#### PROBLEM TO WORK ON
Using the data that follows, give the number of lines in which the word "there" occurs. Write only the number.

(Extracted data entries)
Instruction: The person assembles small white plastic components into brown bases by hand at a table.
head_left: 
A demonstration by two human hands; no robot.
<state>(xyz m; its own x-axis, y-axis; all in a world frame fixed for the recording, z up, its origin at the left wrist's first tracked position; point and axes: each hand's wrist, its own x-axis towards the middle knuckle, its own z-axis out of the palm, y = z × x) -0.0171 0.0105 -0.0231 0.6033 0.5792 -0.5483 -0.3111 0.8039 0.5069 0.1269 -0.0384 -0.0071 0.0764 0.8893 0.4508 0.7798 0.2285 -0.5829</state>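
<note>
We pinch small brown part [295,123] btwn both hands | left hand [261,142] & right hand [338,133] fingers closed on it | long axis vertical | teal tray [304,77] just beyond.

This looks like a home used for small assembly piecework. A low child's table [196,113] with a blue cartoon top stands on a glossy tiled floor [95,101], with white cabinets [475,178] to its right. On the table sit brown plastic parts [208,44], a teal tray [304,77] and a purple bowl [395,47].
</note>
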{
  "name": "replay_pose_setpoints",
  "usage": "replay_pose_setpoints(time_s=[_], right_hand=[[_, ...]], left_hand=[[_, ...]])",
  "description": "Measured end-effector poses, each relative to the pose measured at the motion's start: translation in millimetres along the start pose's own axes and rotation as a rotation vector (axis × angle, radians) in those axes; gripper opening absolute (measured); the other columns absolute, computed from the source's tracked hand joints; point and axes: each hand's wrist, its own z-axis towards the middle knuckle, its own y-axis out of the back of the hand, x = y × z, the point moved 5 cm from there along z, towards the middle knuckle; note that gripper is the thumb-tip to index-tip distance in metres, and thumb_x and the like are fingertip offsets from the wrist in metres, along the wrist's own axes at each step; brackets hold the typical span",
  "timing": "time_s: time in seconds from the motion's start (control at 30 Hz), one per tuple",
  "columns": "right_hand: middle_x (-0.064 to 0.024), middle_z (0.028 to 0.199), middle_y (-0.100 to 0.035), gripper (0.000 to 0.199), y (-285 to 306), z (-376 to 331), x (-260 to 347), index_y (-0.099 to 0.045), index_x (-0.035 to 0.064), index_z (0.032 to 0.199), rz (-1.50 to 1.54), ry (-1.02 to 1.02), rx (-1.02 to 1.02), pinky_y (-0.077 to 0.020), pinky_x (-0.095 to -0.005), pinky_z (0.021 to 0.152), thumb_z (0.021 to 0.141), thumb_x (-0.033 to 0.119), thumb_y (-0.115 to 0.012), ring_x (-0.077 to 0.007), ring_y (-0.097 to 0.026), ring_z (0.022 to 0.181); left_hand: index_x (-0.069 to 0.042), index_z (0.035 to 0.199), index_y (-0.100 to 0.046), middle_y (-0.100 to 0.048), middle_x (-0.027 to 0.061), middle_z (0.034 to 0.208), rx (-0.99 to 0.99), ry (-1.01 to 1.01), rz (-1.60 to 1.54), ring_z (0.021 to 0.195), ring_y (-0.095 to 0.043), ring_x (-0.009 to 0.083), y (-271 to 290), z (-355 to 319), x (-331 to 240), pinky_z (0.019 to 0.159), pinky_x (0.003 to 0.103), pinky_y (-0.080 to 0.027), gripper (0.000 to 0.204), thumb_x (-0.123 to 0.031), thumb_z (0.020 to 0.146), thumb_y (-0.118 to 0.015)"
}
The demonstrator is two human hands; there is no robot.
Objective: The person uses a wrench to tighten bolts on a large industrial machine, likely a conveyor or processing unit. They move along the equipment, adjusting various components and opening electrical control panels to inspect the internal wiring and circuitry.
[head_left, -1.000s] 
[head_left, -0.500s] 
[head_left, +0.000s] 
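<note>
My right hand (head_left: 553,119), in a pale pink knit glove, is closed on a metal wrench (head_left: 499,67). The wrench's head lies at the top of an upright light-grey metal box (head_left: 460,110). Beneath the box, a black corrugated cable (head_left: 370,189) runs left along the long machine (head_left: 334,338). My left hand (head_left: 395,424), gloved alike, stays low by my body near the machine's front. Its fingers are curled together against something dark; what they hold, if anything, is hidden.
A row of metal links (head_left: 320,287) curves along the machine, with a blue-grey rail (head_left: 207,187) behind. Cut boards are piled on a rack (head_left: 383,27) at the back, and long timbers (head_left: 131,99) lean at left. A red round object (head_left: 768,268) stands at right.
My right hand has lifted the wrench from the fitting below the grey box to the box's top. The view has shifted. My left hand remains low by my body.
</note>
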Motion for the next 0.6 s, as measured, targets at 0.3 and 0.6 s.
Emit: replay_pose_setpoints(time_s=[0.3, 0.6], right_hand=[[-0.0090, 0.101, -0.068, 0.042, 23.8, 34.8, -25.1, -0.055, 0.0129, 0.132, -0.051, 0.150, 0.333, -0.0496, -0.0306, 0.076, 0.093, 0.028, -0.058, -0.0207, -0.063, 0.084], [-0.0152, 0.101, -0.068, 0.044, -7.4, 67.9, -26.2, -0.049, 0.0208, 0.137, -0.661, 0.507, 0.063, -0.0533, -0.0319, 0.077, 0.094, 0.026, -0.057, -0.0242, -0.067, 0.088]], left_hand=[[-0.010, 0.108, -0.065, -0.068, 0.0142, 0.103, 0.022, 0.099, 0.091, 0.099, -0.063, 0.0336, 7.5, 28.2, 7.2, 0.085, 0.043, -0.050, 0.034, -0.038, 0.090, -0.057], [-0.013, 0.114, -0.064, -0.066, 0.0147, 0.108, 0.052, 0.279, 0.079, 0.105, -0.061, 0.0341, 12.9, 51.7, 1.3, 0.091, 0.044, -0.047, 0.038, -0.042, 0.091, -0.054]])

#### TASK SOLUTION
2